There may be an issue with performance at larger RG sizes with multiple processes. I ran a matrix of RG size vs processes and got these results: RG size procs bandwidth 256 1 539466KB/s 512 1 537059KB/s 1024 1 560422KB/s 2048 1 552481KB/s 256 3 472423KB/s 512 3 368493KB/s 1024 3 354238KB/s 2048 3 343896KB/s 256 6 508019KB/s 512 6 422882KB/s 1024 6 313730KB/s 2048 6 275803KB/s 256 12 546520KB/s 512 12 390912KB/s 1024 12 284684KB/s 2048 12 198894KB/s
Is that because they are all using the same rgrp? If each thread runs in a different top level dir (or subdir of a different top level dir) then does that issue go away?
You have a point.
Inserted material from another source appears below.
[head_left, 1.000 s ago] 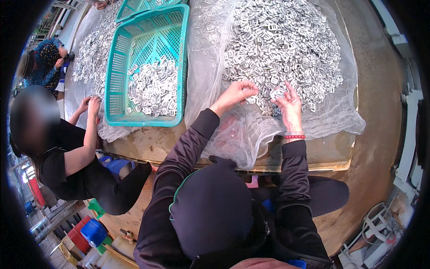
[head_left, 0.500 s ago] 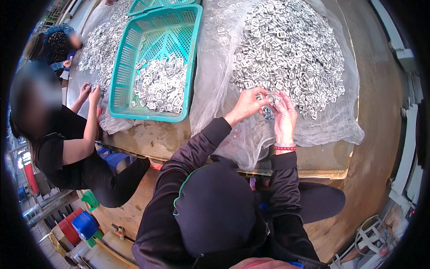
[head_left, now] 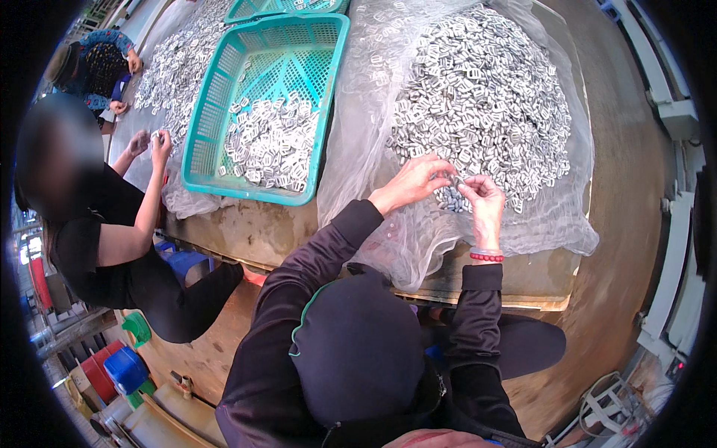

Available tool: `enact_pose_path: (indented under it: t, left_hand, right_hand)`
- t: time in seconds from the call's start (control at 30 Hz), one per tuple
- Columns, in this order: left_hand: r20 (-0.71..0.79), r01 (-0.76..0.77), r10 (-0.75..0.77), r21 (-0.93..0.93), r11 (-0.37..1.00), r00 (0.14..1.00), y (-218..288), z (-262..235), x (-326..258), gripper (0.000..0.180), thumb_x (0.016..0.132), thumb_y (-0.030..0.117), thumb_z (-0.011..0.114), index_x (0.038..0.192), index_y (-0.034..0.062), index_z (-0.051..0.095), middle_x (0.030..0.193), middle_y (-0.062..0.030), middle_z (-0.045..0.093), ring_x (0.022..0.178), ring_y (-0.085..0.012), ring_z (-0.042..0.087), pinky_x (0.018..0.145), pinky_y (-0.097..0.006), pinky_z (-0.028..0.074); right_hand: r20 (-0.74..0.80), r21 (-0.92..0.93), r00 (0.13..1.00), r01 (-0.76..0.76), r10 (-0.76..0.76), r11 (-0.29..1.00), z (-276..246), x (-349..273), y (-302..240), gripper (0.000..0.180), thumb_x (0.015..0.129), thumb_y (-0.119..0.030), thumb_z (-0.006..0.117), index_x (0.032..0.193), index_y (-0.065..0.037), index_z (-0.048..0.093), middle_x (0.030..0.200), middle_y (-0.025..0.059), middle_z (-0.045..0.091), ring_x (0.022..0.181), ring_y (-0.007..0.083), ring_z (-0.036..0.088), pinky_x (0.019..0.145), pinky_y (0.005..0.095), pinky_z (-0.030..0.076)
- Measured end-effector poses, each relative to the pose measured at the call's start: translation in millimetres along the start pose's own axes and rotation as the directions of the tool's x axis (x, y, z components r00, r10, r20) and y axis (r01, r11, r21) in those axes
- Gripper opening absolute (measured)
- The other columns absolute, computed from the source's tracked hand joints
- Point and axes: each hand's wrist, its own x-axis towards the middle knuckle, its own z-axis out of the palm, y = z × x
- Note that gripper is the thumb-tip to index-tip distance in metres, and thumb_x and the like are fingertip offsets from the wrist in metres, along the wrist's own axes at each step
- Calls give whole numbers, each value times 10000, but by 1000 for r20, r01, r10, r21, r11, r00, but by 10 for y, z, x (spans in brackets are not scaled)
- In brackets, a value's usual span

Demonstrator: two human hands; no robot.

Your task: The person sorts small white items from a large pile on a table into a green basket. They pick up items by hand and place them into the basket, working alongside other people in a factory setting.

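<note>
Two hands, head view: meeting at the near edge of the heap of small grey-white buckles (head_left: 485, 97), both coming in from black sleeves.
Left hand (head_left: 409, 183): pinching with fingertips together on what looks like one small buckle piece (head_left: 450, 181) at the heap's near edge; too small to be sure of more.
Right hand (head_left: 484, 200): fingers curling together toward the same piece, touching or nearly touching the left fingertips; grip itself hard to tell. Red bead bracelet (head_left: 487, 256) sitting on that wrist.
Piece location: lying between the two sets of fingertips, just above a darker clump at the heap's edge, on the clear mesh sheet (head_left: 418, 239) covering the wooden table (head_left: 538, 280).
Handling, judged: looking light, stiff and hard, probably smooth and a bit slippery; unlikely to be fragile; tending to hook into neighbours in the pile.
Hold point, judged: taking by the outer frame edges with thumb and forefinger, not by the centre bar.
Sheet, judged: being soft and sliding easily under pulling.
Surroundings: teal plastic basket (head_left: 213, 119) to the left, partly filled with like pieces; co-worker's hands (head_left: 149, 142) working at another heap beside it.
</note>
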Motion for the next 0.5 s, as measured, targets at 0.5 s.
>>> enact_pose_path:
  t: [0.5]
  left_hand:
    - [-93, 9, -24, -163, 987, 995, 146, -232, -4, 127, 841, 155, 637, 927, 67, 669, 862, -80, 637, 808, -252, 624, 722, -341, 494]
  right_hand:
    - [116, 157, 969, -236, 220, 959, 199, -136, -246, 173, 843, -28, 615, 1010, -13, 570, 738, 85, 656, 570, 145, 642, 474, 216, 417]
I figured out how to accomplish that with fio and here are the results: RG size procs bandwidth 256 1 537019KB/s 512 1 547736KB/s 1024 1 565922KB/s 2048 1 530186KB/s 256 3 606669KB/s 512 3 563094KB/s 1024 3 718381KB/s 2048 3 559343KB/s 256 6 665150KB/s 512 6 577753KB/s 1024 6 676871KB/s 2048 6 573286KB/s 256 12 666406KB/s 512 12 670210KB/s 1024 12 654321KB/s 2048 12 696050KB/s
After evaluating this issue, there are no plans to address it further or fix it in an upcoming release. Therefore, it is being closed. If plans change such that this issue will be fixed in an upcoming release, then the bug can be reopened.